Find information on Vertigo Unspecified (R42) diagnosis, including clinical documentation tips, ICD-10-CM coding guidelines, and healthcare resources. Learn about differential diagnosis for vertigo, vestibular disorders, dizziness, and benign paroxysmal positional vertigo (BPPV). Explore medical coding best practices for accurate reimbursement and understand the importance of proper documentation for vertigo symptoms and related balance disorders. This resource provides valuable information for healthcare professionals, medical coders, and clinicians involved in the diagnosis and management of vertigo.
Also known as
Dizziness and giddiness
Covers various balance disorders, including vertigo.

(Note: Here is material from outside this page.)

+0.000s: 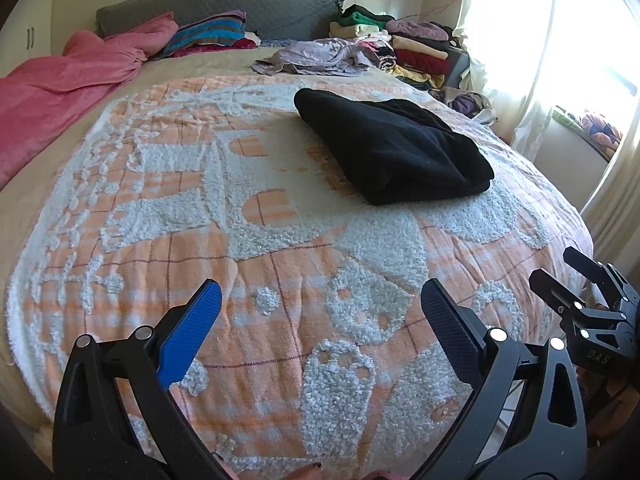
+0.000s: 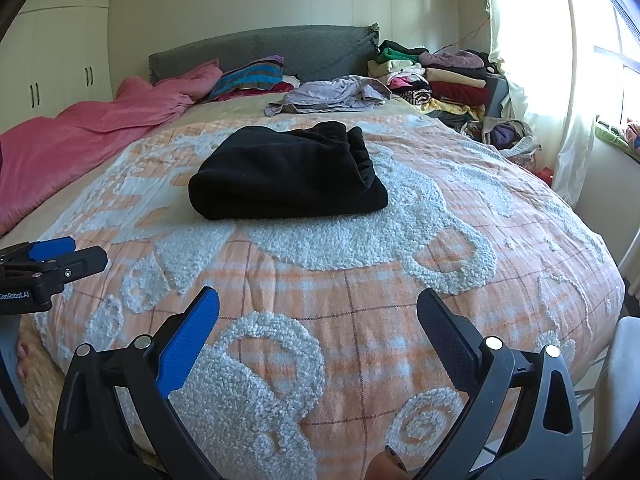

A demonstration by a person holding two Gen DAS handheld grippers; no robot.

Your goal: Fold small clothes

Disorders of vestibular function
Includes specific vestibular conditions causing vertigo.
Other specified hearing loss
May be used for vertigo related to inner ear issues.
When to use each related code
| Description |
|---|
| Vertigo, unspecified |
| Benign paroxysmal positional vertigo |
| Vestibular neuritis |
Using R42 (Vertigo Unspecified) when a more specific code is documented, leading to inaccurate reporting and potential payment errors.
Insufficient clinical documentation to support the vertigo diagnosis, impacting coding accuracy and CDI queries.
Miscoding BPPV (Benign Paroxysmal Positional Vertigo) as R42, or vice versa, creating compliance and reimbursement risks.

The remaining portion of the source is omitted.